Oregon To Increase Medicaid Spending In 2019, Will Miss Spending Goals
The Oregon Health Authority will pay coordinated care organizations 4.2 percent more for Medicaid patients in 2019 than in 2018, missing its goal of keeping cost increases to 3.4 percent or less.
Missing the target is largely a result of the state adjusting rates after an assessment of patients showed a generally sicker, more high-risk pool than previously anticipated, health authority Director Patrick Allen said.
The failure of Cover Oregon, the state program meant to administer the Affordable Care Act, left the state with a backlog of patients whose eligibility needed to be assessed. The people who got taken off the system as a result of the reassessment tended to be healthier than those left in the pool, Allen said.
A sicker pool resulted in more risk and therefore, higher costs.
Pharmacy costs and fluctuations in rural hospital costs also contributed to the increased spending, Allen said.
The health authority will reduce the annual bonuses it gives coordinated care organizations by at least 0.75 percent in 2019 to keep overall Medicaid spending down.
The bonuses, known as quality pool payments, are awarded to coordinated care organizations who meet certain metrics related to quality of care. The quality measures include child immunization status, kindergarten readiness, depression screening, cancer screening, timeliness of prenatal care, developmental screening and others.

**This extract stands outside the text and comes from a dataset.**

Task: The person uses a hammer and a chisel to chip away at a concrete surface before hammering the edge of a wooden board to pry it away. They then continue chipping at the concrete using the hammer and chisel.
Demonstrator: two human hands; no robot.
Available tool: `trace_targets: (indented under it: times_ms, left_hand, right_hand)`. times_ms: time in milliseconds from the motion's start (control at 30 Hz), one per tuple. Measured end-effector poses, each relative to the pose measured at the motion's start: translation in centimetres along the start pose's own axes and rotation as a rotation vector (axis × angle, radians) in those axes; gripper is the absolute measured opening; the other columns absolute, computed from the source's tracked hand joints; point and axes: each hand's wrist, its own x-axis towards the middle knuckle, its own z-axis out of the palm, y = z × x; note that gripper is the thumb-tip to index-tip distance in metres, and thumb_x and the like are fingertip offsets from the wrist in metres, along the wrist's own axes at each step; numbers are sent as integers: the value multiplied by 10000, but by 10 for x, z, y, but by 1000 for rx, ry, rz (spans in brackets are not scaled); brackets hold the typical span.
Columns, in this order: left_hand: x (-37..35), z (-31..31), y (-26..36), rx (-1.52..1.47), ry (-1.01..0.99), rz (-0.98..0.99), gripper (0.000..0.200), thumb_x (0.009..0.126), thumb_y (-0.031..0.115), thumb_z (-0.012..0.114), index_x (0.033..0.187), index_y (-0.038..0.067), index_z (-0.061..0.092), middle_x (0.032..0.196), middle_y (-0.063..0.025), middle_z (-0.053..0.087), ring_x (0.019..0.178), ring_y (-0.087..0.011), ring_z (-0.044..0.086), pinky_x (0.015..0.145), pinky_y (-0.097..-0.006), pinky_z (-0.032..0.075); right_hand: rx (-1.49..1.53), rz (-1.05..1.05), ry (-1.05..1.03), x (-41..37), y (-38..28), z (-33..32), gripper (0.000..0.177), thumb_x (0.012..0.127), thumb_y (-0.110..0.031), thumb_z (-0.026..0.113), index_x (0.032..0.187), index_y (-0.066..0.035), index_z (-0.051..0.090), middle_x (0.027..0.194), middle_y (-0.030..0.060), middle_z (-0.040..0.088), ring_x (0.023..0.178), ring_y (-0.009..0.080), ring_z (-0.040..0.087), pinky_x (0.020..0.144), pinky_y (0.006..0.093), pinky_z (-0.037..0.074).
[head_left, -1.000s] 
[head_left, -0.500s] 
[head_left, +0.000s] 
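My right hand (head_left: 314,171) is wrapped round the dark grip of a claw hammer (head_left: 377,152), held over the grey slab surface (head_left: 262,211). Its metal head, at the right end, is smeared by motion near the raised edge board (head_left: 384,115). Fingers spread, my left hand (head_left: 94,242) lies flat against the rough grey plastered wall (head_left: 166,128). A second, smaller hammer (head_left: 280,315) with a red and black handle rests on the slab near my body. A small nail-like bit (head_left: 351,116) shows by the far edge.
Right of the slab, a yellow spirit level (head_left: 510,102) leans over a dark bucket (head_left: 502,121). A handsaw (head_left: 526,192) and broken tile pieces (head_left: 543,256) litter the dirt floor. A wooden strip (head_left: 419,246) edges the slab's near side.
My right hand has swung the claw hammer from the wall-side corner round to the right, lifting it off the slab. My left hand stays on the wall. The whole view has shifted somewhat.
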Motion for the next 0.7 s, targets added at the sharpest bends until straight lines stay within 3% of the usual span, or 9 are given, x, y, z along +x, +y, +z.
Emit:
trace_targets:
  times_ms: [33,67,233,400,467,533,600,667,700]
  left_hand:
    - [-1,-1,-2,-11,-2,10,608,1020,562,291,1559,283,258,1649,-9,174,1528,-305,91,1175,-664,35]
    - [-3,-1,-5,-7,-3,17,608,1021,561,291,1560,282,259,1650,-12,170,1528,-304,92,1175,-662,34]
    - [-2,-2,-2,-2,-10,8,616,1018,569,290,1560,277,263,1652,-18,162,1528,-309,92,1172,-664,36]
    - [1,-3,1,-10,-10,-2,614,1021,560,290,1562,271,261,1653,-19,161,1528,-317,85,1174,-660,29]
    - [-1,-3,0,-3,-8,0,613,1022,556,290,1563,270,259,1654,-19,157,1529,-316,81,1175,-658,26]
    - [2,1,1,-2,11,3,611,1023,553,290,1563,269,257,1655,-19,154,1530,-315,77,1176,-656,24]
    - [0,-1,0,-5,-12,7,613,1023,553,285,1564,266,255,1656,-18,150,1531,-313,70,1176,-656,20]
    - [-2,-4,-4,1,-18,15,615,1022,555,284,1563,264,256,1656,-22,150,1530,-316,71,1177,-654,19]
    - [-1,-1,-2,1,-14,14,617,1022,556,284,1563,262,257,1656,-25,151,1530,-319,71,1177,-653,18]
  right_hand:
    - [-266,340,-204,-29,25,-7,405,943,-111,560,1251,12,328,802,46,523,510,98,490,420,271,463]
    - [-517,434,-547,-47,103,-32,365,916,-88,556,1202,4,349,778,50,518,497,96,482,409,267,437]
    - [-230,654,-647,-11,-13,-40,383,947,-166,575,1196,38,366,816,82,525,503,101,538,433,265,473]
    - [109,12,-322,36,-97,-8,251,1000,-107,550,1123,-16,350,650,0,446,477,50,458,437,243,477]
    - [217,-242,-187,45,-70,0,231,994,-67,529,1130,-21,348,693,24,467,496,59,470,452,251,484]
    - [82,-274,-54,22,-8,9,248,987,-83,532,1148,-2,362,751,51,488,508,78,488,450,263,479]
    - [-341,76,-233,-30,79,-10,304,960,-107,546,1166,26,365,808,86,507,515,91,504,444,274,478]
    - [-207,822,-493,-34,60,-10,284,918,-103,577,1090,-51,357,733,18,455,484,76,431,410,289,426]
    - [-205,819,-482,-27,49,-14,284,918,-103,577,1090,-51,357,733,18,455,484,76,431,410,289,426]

The amount of Medicaid dollars the state pays each coordinated care organization per patient each month is known as a capitation rate. Oregon will pay an average monthly rate of $449.69 in 2019. The state expects to pay coordinated care organizations a total of more than $5 billion next year.
Columbia Pacific Coordinated Care Organization, which serves Columbia, Clatsop and Tillamook counties, will receive the most per patient -- $535.94 a month -- and AllCare in southern Oregon will receive the least at $411.36. The estimated cost per patient depends on the size and health of the group of patients each coordinated care organization serves. One that serves a smaller community might see higher spending per patient on average if one of their patients has a chronic or complex condition.
"Containing health care costs has gotten harder the deeper we dig into the system, but many of our CCOs are proving that it can be done," Allen said in a statement.
Coordinated care organizations in the central/eastern region of the state succeeded in collectively containing costs to less than 3.4 percent growth. The state rewarded the organizations in this region by increasing their monthly payment within a predetermined range. The region still had the lowest percentage of increase in costs, Allen said.
"To incentivize cost containment, we are putting rewards in place for those who are bending the cost curve,” Allen said in a statement.
As part of a set of policy proposals known as “CCO 2.0,” the health authority is working to address the health care system’s major cost drivers. They plan to encourage positive results by working towards a new payment system that pays for outcomes rather than per procedure.
An evaluation of the first five years of Oregon’s Medicaid waiver found that Oregon’s coordinated care model lowered per-member costs compared with Washington’s Medicaid program.
Eric Hunter, CEO of coordinated care organization CareOregon, said he is happy with the process and the health authority’s willingness to work with them.
“We look forward to trying to do the best we can with the monies we have, and we’ll work with (the health authority) and the governor and the Legislature to see if we can’t keep this program going,” Hunter said.